● **WORK ORDER**
Should an entry include a picture, omit the picture and still repeat everything else exactly.
- - - -
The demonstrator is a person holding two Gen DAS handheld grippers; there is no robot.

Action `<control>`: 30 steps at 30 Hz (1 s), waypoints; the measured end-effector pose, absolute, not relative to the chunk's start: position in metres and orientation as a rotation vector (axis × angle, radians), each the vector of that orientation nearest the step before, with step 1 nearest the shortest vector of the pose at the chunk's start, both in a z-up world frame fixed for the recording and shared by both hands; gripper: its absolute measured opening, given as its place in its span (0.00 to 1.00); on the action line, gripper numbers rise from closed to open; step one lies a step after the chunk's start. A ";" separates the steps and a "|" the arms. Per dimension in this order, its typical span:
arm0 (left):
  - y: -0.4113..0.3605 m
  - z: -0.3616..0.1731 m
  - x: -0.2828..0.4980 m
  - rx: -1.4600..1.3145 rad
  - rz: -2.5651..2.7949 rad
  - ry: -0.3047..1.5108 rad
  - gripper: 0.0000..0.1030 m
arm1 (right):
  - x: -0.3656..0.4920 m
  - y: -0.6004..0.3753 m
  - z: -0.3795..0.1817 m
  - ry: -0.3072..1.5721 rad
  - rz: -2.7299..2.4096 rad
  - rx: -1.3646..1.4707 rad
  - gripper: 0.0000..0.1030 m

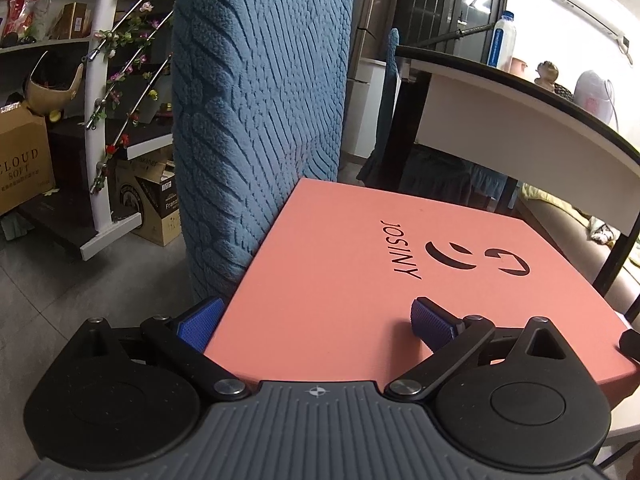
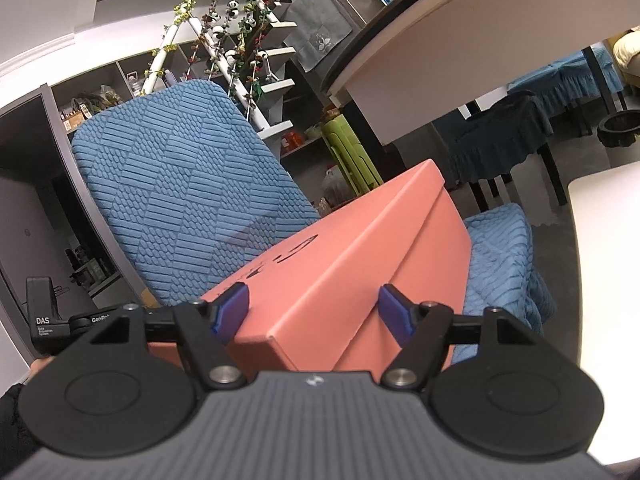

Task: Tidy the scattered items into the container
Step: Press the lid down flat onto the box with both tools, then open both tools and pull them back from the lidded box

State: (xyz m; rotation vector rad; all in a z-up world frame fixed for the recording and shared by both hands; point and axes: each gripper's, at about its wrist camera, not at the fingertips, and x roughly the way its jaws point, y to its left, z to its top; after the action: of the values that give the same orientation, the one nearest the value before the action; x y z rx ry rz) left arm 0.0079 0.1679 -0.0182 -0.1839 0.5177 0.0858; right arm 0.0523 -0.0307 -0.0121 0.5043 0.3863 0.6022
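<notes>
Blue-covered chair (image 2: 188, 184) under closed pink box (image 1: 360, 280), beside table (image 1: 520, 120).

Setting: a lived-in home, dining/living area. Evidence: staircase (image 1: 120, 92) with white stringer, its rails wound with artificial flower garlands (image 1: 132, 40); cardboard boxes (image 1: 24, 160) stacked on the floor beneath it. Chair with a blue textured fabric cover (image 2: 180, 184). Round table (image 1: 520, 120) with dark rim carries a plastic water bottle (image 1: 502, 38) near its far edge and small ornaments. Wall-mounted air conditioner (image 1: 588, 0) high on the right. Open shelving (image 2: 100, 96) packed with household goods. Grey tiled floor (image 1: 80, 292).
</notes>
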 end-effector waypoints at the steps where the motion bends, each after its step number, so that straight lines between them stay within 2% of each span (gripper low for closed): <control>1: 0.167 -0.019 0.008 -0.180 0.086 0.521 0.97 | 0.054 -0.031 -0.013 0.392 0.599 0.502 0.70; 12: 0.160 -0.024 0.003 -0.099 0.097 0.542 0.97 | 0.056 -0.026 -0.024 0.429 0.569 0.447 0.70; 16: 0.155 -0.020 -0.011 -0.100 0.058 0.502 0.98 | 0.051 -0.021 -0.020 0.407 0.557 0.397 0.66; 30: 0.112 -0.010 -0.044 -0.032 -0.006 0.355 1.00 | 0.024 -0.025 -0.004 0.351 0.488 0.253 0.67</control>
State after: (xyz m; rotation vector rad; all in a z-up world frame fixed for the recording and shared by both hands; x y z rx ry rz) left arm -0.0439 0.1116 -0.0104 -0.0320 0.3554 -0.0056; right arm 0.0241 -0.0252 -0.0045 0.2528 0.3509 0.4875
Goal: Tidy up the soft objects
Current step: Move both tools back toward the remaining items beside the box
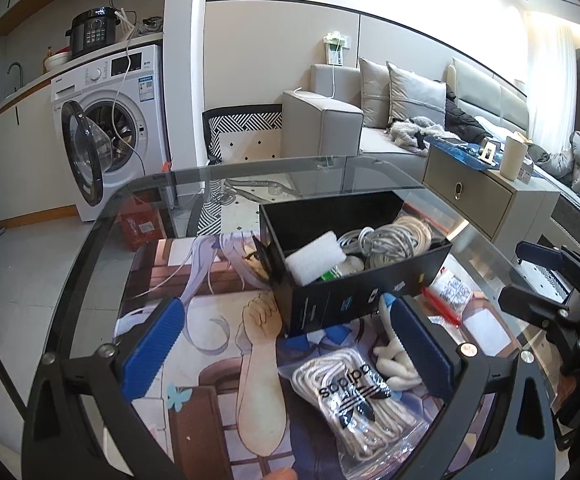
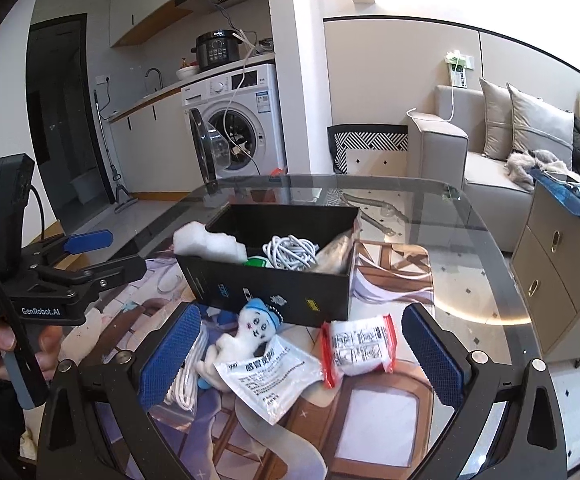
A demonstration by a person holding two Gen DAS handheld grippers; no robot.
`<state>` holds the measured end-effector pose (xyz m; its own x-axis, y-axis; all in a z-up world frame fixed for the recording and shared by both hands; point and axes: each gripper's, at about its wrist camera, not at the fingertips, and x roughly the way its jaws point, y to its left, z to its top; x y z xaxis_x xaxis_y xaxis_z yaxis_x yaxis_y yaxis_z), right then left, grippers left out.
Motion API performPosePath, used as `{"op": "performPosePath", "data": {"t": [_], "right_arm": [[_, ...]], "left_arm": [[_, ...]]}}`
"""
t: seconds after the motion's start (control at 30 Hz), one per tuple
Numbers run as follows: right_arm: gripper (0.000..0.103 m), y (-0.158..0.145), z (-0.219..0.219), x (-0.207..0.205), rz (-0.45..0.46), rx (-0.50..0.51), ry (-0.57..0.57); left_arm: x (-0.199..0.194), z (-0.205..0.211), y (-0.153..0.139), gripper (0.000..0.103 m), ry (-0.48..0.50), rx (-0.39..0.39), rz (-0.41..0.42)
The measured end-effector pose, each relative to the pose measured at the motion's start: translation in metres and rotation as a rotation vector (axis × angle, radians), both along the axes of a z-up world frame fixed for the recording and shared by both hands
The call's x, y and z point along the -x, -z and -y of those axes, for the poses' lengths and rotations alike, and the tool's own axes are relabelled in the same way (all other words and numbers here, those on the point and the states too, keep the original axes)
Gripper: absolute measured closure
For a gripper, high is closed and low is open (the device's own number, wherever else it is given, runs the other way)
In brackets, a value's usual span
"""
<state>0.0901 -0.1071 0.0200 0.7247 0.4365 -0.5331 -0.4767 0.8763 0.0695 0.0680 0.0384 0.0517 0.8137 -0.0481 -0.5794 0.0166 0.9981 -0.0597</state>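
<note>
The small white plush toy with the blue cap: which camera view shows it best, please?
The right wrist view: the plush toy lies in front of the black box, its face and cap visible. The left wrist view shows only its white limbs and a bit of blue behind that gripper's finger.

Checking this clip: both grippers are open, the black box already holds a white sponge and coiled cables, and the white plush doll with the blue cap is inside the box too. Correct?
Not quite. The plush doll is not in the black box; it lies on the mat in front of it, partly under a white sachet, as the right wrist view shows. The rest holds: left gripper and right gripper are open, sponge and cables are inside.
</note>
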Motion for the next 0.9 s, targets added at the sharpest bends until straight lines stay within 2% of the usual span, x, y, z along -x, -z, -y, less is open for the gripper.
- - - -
● **WRITTEN ANSWER**
The demonstrator is a person holding two Gen DAS handheld grippers; there is no robot.

Action `<control>`: 30 steps at 30 Hz (1 s), waypoints; the measured end-effector pose, absolute, not relative to the chunk's start: position in metres and orientation as a rotation vector (axis × angle, radians), each the vector of that orientation nearest the step before, with step 1 nearest the shortest vector of the pose at the chunk's start, both in a z-up world frame fixed for the recording and shared by both hands; gripper: its absolute measured opening, given as its place in its span (0.00 to 1.00); on the action line, gripper numbers rise from closed to open; step one lies a step after the chunk's start. A ";" separates the steps and a "|" the arms. Per dimension in this order, its typical span:
arm0 (left):
  - y: -0.4113..0.3605 m
  - z: -0.3616..0.1731 m
  - x: -0.2828..0.4980 m
  - rx: -1.4600..1.3145 rad
  - rz: -2.5651..2.7949 rad
  - ry: -0.3047..1.5108 rad
  - gripper: 0.0000..0.1030 m
arm1 (right):
  - x: -0.3656..0.4920 m
  - y: -0.6004..0.3753 m
  - z: -0.3795..0.1817 m
  - ry: -0.3072..1.5721 rad
  - rz: -2.7299..2.4096 rad
  - rx: -1.3646..1.4707 rad
  - gripper: 0.0000..0.1030 m


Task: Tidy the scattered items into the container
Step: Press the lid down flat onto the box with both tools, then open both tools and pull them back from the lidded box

State: (xyz m; rotation vector rad; all in a z-up world frame fixed for the recording and shared by both hands; point and axes: each gripper's, at about its wrist camera, not at the fingertips, and x roughly the way its jaws point, y to its left, z to its top; after the action: of the values that give the same orientation, the one nearest the value before the action; x y z rx ry rz) left arm 0.0079 0.1679 -0.0182 -0.1839 0.5177 0.0858; right arm 0.0523 -0.0307 -0.0121 0.5043 0.3863 0.6022
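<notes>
Blue-covered chair (image 2: 188, 184) under closed pink box (image 1: 360, 280), beside table (image 1: 520, 120).

Setting: a lived-in home, dining/living area. Evidence: staircase (image 1: 120, 92) with white stringer, its rails wound with artificial flower garlands (image 1: 132, 40); cardboard boxes (image 1: 24, 160) stacked on the floor beneath it. Chair with a blue textured fabric cover (image 2: 180, 184). Round table (image 1: 520, 120) with dark rim carries a plastic water bottle (image 1: 502, 38) near its far edge and small ornaments. Wall-mounted air conditioner (image 1: 588, 0) high on the right. Open shelving (image 2: 100, 96) packed with household goods. Grey tiled floor (image 1: 80, 292).
</notes>
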 end-effector waypoints at the steps where the motion bends, each after its step number, so that straight lines between them stay within 2% of each span (gripper low for closed): <control>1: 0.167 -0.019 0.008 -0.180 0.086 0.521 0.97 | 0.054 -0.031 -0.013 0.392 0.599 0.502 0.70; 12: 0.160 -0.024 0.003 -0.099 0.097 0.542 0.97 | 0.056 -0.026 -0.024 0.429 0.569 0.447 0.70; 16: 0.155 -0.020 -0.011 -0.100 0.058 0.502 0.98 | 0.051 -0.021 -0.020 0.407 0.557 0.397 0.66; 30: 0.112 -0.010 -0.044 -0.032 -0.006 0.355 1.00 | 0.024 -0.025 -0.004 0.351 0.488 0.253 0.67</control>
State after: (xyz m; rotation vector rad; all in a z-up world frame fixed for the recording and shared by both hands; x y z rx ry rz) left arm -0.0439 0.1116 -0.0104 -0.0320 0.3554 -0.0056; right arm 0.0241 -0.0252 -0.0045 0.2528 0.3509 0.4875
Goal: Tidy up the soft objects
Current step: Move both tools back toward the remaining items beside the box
A demonstration by a person holding two Gen DAS handheld grippers; no robot.
`<state>` holds the measured end-effector pose (xyz m; its own x-axis, y-axis; all in a z-up world frame fixed for the recording and shared by both hands; point and axes: each gripper's, at about its wrist camera, not at the fingertips, and x roughly the way its jaws point, y to its left, z to its top; x y z xaxis_x xaxis_y xaxis_z yaxis_x yaxis_y yaxis_z), right then left, grippers left out.
Motion API performPosePath, used as `{"op": "performPosePath", "data": {"t": [_], "right_arm": [[_, ...]], "left_arm": [[_, ...]]}}`
"""
t: seconds after the motion's start (control at 30 Hz), one per tuple
Numbers run as follows: right_arm: gripper (0.000..0.103 m), y (-0.158..0.145), z (-0.219..0.219), x (-0.207..0.205), rz (-0.45..0.46), rx (-0.50..0.51), ry (-0.57..0.57); left_arm: x (-0.199..0.194), z (-0.205..0.211), y (-0.153..0.139), gripper (0.000..0.103 m), ry (-0.48..0.50), rx (-0.39..0.39), rz (-0.41..0.42)
The measured end-effector pose, each relative to the pose measured at the motion's start: translation in metres and rotation as a rotation vector (axis × angle, radians), both along the axes of a z-up world frame fixed for the recording and shared by both hands
The call's x, y and z point along the -x, -z and -y of those axes, for the poses' lengths and rotations alike, and the tool's own axes are relabelled in the same way (all other words and numbers here, those on the point and the states too, keep the original axes)
Gripper: absolute measured closure
For a gripper, high is closed and low is open (the device's own number, wherever else it is given, runs the other way)
In brackets, a value's usual span
"""
<state>0.0901 -0.1071 0.0200 0.7247 0.4365 -0.5331 -0.4767 0.8763 0.0695 0.0680 0.0384 0.0517 0.8137 -0.0481 -0.5794 0.0166 0.9981 -0.0597</state>
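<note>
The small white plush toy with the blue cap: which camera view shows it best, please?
The right wrist view: the plush toy lies in front of the black box, its face and cap visible. The left wrist view shows only its white limbs and a bit of blue behind that gripper's finger.

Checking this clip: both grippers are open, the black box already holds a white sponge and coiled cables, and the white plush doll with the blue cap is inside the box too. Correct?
Not quite. The plush doll is not in the black box; it lies on the mat in front of it, partly under a white sachet, as the right wrist view shows. The rest holds: left gripper and right gripper are open, sponge and cables are inside.
</note>
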Motion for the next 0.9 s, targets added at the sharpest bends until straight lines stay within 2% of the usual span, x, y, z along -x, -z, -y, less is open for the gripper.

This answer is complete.